* [Work instruction] Repeat the data in full. Drop every picture.

* [Dataset extract]
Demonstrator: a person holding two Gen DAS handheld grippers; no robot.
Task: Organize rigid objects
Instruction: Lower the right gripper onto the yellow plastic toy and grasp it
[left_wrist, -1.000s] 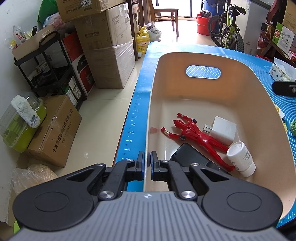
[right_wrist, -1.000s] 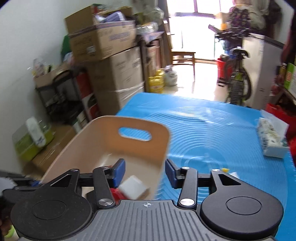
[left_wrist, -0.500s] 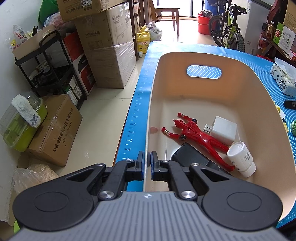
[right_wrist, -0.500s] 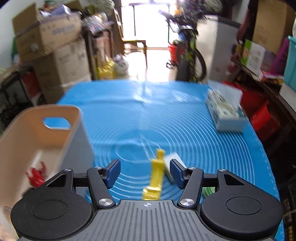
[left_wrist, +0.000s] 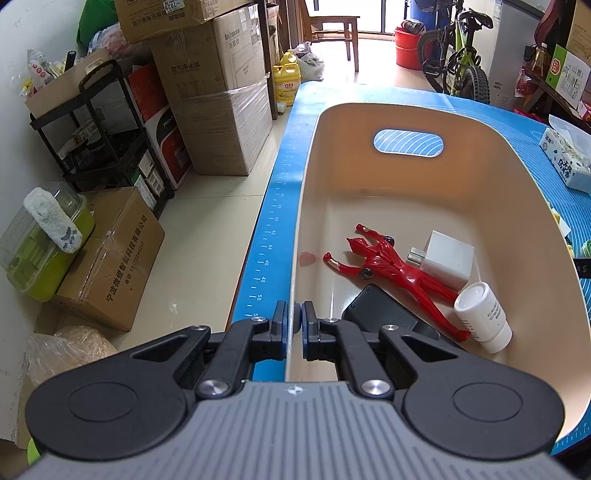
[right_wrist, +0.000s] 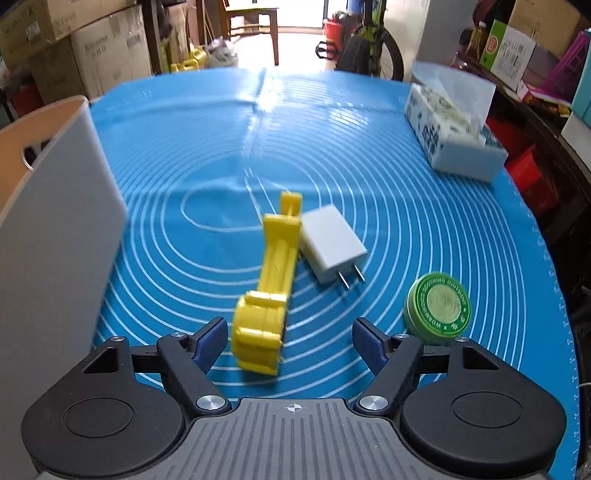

* [Reply]
Demonstrator: a person holding two Gen DAS handheld grippers; no robot.
Task: Organize rigid objects
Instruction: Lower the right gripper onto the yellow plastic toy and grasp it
[left_wrist, -1.000s] 
[right_wrist, -1.000s] 
[left_wrist, -0.500s] 
[right_wrist, -0.500s] 
[left_wrist, +0.000s] 
[right_wrist, +0.000s] 

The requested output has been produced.